◆ ASSIGNED TASK: Only these lines of the data below are wanted: the one with "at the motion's", the one with "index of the", and any lines between them, each repeated exactly.

◆ DATASET CONTENT:
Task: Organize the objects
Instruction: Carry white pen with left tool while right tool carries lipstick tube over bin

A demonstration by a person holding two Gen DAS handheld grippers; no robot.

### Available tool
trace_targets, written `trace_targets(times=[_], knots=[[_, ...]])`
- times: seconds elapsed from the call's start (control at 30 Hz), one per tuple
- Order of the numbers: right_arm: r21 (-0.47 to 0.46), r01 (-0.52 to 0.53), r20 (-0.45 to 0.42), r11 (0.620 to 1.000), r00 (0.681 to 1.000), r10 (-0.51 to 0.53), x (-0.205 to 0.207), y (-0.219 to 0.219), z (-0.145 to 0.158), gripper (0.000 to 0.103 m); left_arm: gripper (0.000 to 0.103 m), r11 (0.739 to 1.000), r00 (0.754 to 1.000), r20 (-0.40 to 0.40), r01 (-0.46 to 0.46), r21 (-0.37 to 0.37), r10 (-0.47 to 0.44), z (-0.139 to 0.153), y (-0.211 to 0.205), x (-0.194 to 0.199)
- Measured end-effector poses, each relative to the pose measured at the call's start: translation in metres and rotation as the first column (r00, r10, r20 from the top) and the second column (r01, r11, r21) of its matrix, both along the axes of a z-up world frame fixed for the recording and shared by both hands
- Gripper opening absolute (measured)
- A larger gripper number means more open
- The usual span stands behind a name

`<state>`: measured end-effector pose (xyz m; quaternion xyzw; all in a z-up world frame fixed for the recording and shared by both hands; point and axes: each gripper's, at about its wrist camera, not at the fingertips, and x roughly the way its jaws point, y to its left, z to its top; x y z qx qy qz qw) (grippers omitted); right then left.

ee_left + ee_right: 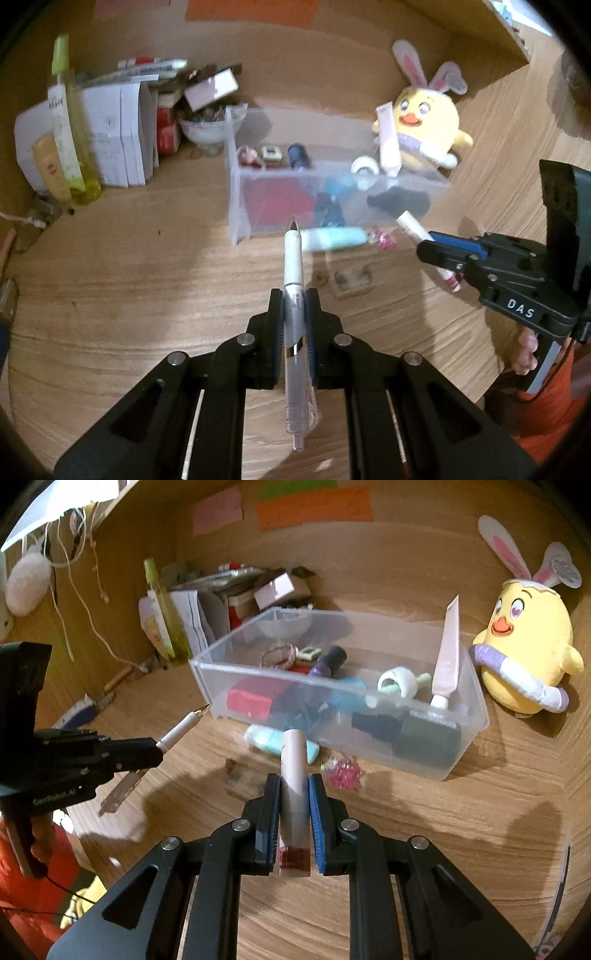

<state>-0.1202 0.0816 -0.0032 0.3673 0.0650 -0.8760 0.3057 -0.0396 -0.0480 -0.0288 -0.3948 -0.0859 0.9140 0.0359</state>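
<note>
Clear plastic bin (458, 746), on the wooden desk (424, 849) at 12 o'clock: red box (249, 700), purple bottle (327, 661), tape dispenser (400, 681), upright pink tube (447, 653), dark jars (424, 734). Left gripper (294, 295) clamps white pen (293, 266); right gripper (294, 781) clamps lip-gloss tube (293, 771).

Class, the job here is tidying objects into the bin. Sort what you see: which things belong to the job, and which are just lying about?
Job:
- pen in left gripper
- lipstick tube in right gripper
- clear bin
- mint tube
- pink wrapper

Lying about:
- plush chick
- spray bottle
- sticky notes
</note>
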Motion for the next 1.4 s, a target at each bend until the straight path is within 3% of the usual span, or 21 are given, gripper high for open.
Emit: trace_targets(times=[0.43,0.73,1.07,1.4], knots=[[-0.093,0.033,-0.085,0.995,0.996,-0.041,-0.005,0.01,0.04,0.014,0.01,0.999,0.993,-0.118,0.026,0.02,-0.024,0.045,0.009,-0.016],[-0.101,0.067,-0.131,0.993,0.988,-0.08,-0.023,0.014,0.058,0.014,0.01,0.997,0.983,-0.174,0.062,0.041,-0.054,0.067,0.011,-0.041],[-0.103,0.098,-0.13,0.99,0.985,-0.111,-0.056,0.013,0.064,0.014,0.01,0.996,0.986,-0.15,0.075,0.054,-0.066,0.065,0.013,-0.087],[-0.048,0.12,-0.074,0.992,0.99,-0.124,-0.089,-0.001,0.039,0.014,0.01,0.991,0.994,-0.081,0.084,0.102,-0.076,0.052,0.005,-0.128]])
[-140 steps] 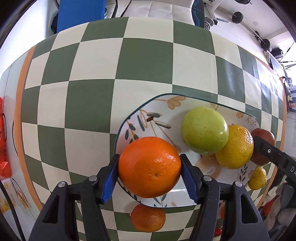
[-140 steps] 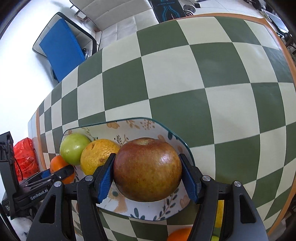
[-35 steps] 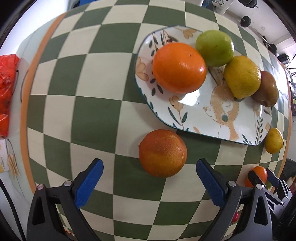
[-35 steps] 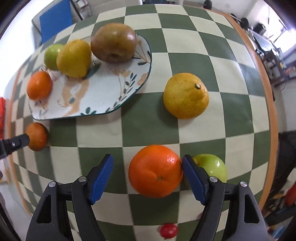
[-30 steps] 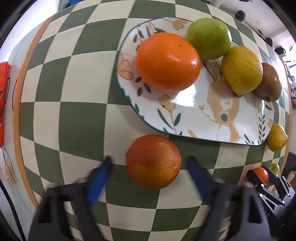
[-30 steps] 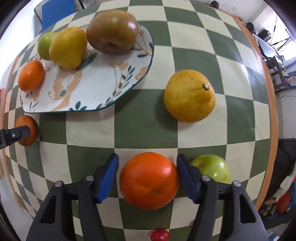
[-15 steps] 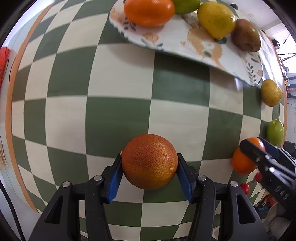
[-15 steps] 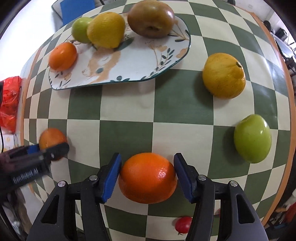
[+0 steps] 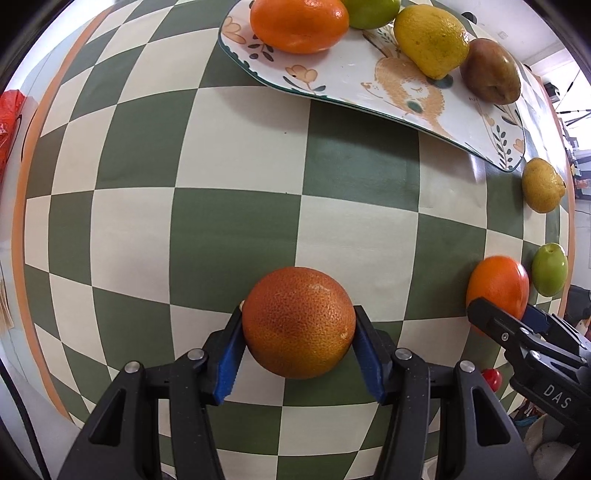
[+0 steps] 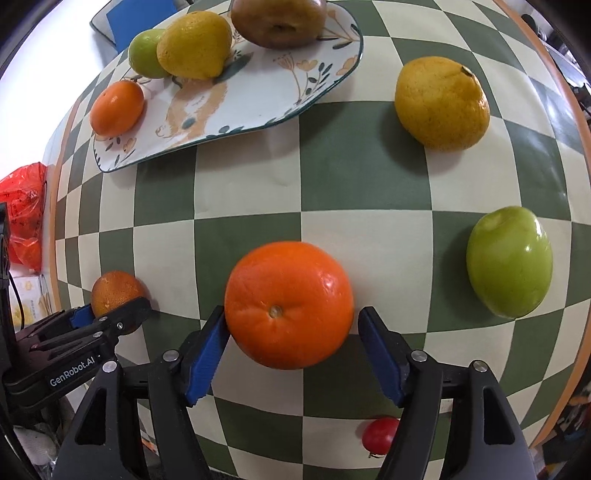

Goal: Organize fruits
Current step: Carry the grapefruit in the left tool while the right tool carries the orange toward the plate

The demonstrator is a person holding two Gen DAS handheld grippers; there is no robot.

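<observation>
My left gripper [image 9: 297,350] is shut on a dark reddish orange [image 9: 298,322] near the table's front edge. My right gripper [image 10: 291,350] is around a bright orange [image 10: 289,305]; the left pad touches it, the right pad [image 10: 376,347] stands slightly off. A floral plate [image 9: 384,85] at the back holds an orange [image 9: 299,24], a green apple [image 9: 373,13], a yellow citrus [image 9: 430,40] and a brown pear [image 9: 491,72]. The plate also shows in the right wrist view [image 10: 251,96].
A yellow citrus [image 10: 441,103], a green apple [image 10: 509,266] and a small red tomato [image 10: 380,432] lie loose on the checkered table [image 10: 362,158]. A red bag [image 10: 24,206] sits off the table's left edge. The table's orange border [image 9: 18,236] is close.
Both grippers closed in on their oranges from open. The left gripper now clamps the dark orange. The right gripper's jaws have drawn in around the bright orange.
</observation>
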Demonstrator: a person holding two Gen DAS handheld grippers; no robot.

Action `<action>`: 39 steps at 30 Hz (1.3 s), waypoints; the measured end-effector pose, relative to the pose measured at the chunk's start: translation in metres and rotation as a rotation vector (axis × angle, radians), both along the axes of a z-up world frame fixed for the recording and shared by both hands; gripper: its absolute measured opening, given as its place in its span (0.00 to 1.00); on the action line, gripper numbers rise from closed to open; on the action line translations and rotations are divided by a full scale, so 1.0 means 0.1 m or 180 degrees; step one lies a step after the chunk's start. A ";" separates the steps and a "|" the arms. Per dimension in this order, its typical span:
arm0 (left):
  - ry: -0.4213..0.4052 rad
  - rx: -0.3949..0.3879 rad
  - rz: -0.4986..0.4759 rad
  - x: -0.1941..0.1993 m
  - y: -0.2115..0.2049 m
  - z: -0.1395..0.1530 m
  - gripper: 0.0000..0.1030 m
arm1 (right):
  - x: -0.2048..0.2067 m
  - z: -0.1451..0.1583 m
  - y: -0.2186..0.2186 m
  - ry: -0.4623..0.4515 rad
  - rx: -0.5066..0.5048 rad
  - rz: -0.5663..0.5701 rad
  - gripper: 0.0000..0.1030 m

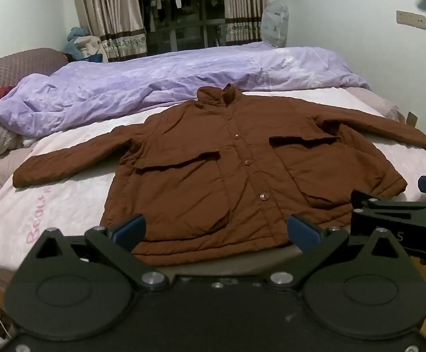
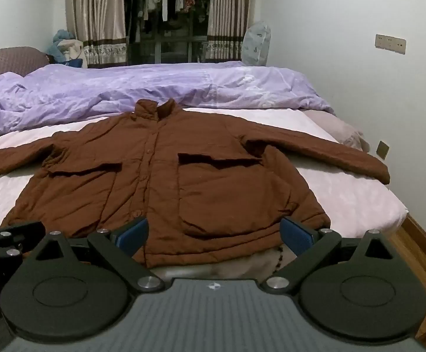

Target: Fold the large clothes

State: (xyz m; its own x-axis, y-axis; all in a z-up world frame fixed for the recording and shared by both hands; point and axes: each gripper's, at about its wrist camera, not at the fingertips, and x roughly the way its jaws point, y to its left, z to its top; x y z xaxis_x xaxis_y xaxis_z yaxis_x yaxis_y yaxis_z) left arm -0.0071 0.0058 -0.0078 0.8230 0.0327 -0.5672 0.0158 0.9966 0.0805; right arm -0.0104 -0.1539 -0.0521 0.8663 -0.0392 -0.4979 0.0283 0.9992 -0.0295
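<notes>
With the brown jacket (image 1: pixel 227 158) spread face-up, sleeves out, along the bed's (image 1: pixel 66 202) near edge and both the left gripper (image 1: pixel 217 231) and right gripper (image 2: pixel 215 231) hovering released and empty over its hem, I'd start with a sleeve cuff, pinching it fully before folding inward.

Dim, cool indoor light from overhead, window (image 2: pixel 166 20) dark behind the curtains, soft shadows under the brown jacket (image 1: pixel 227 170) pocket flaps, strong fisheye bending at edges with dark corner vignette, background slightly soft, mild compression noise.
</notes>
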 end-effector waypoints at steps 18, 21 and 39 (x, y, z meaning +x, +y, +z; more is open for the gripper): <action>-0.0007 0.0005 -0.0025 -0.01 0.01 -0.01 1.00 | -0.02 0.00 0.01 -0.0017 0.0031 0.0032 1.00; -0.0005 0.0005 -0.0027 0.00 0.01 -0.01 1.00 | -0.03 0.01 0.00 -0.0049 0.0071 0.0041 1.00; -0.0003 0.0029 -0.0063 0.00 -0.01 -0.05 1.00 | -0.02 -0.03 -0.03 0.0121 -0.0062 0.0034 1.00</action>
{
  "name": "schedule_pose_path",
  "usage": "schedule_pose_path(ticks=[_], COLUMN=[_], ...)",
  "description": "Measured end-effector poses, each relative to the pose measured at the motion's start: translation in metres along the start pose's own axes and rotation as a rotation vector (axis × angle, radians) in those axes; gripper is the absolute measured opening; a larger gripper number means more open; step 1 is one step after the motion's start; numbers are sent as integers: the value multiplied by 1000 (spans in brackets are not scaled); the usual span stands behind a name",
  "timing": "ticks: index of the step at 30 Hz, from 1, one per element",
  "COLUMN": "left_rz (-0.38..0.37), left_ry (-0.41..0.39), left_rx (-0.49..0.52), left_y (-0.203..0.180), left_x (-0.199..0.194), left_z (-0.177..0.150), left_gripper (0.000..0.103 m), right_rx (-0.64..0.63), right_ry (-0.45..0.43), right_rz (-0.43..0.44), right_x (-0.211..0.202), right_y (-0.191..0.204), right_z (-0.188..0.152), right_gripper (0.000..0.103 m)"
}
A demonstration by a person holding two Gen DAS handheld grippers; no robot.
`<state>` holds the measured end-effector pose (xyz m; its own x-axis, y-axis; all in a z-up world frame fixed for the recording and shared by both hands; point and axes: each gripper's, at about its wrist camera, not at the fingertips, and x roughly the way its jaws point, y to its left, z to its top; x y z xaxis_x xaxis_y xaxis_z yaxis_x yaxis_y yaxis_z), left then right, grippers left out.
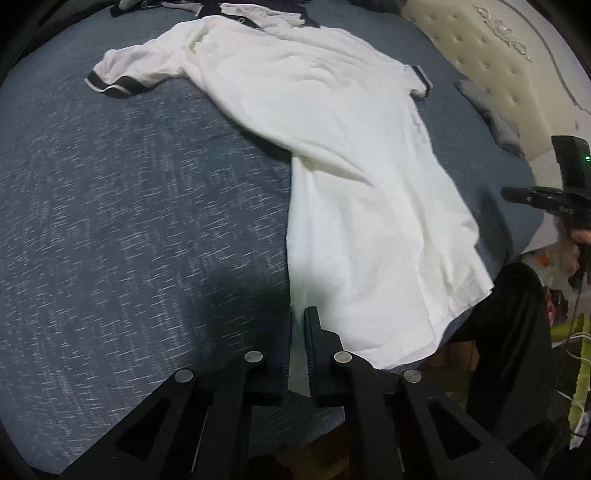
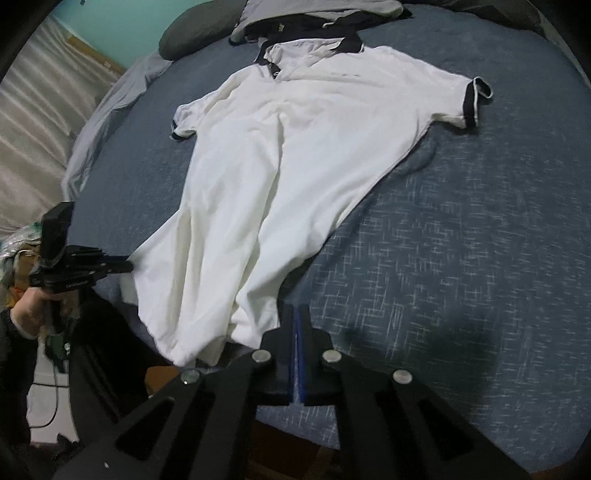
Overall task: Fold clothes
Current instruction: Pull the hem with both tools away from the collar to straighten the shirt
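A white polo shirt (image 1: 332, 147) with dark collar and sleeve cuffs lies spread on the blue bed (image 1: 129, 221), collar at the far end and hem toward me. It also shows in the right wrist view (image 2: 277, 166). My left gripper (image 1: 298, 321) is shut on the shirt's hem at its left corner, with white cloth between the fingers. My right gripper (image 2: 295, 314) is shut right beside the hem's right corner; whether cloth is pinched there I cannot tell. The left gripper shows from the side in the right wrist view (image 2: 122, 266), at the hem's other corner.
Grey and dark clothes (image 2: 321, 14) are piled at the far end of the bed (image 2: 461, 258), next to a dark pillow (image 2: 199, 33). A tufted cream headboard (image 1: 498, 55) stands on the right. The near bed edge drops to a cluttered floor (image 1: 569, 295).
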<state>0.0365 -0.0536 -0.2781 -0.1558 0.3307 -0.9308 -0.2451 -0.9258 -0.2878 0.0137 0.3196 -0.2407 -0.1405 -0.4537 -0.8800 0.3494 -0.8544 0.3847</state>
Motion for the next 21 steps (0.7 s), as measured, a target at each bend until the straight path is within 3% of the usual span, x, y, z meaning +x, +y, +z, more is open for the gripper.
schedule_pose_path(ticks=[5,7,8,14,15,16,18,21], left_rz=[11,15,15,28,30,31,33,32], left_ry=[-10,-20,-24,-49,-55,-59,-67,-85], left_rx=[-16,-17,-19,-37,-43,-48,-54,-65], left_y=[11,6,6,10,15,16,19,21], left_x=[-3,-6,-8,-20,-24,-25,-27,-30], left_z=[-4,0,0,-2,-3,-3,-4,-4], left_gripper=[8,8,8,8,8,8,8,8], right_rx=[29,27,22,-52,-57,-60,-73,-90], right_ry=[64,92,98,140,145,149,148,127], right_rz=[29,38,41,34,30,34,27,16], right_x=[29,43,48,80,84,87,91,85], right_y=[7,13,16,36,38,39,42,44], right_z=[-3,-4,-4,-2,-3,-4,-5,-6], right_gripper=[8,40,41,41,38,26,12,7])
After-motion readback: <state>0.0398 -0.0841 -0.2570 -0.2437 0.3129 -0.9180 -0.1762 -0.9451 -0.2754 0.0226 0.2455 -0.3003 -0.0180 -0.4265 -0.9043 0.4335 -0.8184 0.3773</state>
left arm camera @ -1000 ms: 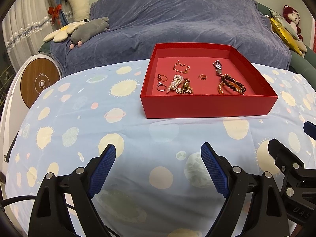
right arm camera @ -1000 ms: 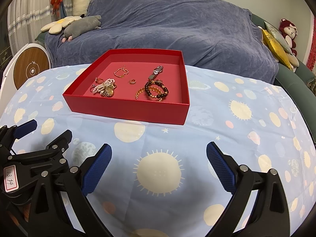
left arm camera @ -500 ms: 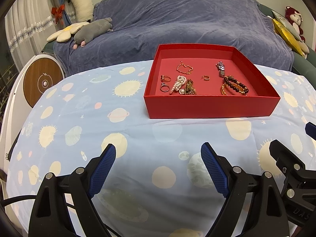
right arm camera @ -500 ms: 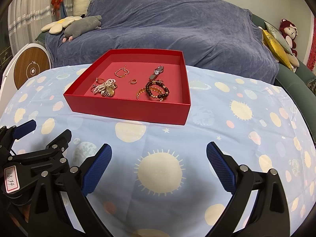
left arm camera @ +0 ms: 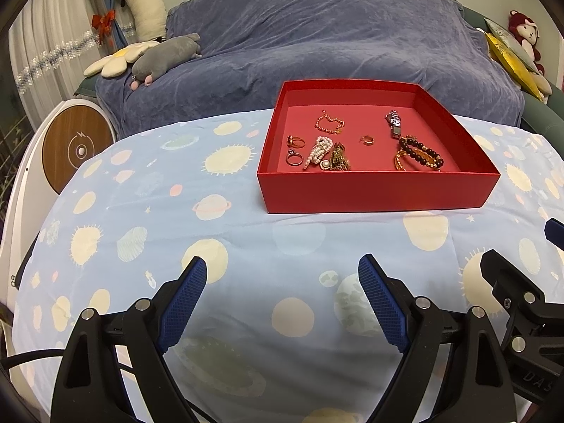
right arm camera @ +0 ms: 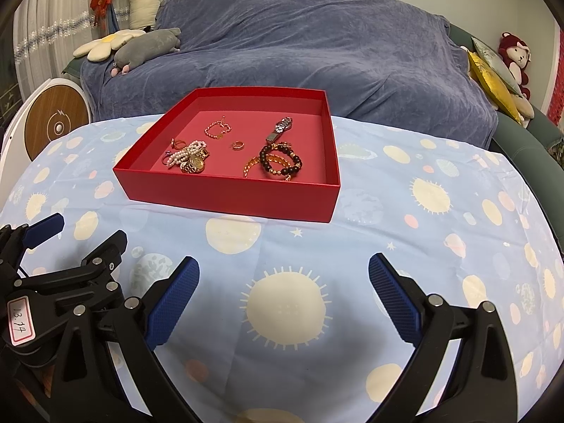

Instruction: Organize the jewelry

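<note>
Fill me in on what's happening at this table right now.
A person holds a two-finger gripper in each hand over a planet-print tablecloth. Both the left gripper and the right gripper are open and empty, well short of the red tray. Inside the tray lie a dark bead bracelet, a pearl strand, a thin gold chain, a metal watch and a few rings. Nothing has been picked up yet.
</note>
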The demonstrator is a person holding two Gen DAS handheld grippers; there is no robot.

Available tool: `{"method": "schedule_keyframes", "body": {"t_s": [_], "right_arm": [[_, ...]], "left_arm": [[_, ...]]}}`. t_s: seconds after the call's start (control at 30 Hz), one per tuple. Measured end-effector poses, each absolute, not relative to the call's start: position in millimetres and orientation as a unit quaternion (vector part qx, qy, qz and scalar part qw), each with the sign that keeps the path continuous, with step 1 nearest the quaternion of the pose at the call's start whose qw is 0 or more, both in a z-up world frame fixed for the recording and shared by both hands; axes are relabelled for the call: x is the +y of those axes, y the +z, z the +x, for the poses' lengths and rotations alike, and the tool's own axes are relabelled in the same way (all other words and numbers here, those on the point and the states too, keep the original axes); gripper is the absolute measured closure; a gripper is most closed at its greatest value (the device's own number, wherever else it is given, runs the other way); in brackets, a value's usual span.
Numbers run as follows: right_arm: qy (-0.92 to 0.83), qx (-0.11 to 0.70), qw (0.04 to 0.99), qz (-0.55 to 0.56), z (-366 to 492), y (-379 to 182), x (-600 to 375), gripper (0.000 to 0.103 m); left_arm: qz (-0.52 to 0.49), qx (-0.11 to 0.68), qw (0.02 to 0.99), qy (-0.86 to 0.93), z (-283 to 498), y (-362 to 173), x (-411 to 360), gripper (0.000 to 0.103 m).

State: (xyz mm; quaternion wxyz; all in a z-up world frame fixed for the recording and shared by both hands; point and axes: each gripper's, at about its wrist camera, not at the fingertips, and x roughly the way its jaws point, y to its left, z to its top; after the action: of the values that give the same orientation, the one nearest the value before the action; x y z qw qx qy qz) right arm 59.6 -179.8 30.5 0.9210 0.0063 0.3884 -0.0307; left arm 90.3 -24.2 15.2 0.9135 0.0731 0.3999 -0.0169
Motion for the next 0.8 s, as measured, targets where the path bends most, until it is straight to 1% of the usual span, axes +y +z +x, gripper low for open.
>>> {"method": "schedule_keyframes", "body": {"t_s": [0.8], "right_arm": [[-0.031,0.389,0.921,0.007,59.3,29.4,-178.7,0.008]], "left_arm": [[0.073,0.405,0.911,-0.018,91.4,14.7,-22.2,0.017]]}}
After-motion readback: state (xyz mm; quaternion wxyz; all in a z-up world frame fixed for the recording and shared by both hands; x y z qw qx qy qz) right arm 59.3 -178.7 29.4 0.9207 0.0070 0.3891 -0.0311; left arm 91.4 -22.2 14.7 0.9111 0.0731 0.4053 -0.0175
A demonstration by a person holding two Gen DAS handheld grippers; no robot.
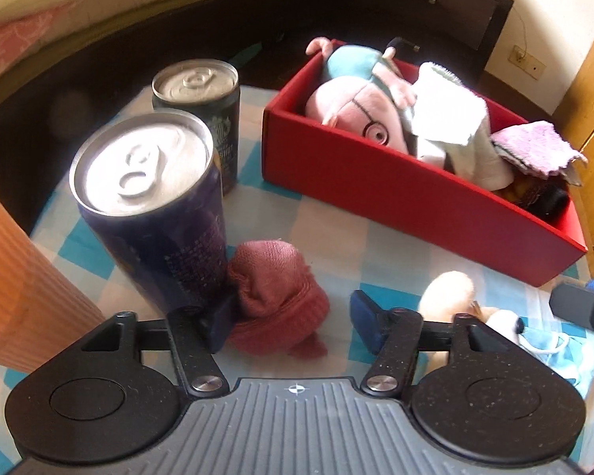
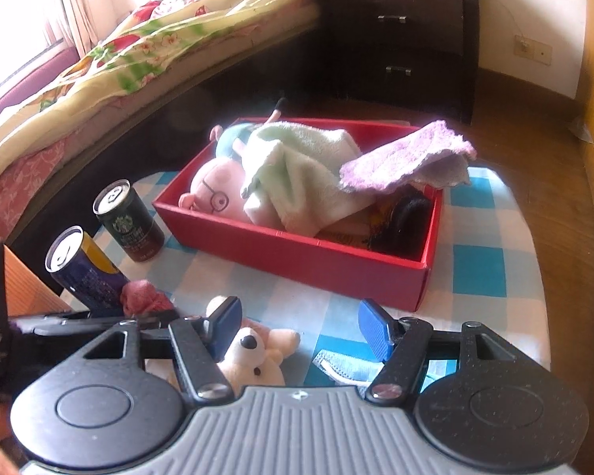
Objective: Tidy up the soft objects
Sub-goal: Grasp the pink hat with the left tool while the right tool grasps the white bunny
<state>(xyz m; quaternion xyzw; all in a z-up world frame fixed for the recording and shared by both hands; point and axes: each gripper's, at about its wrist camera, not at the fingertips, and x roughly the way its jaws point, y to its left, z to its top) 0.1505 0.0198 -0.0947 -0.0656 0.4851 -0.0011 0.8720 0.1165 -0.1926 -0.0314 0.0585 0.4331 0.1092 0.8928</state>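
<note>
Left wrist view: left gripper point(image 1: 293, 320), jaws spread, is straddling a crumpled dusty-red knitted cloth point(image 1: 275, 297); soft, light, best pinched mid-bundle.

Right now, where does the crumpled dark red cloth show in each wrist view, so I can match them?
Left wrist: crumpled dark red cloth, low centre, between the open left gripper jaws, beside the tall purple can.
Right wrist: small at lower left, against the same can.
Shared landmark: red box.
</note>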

◆ TASK ANSWER:
  "description": "Measured end-effector poses, each relative to the pose measured at the motion's start: translation in metres along the start pose's own axes and rotation as a rotation vector (axis × angle, radians) in those axes; gripper is the absolute measured opening; a larger gripper number means more open; step 1 is one step after the motion's start; numbers are sent as integers: the value multiplied by 1000 (spans in brackets are not scaled); the usual span stands behind a name",
  "timing": "ticks: index of the step at 30 Hz, from 1, one per element",

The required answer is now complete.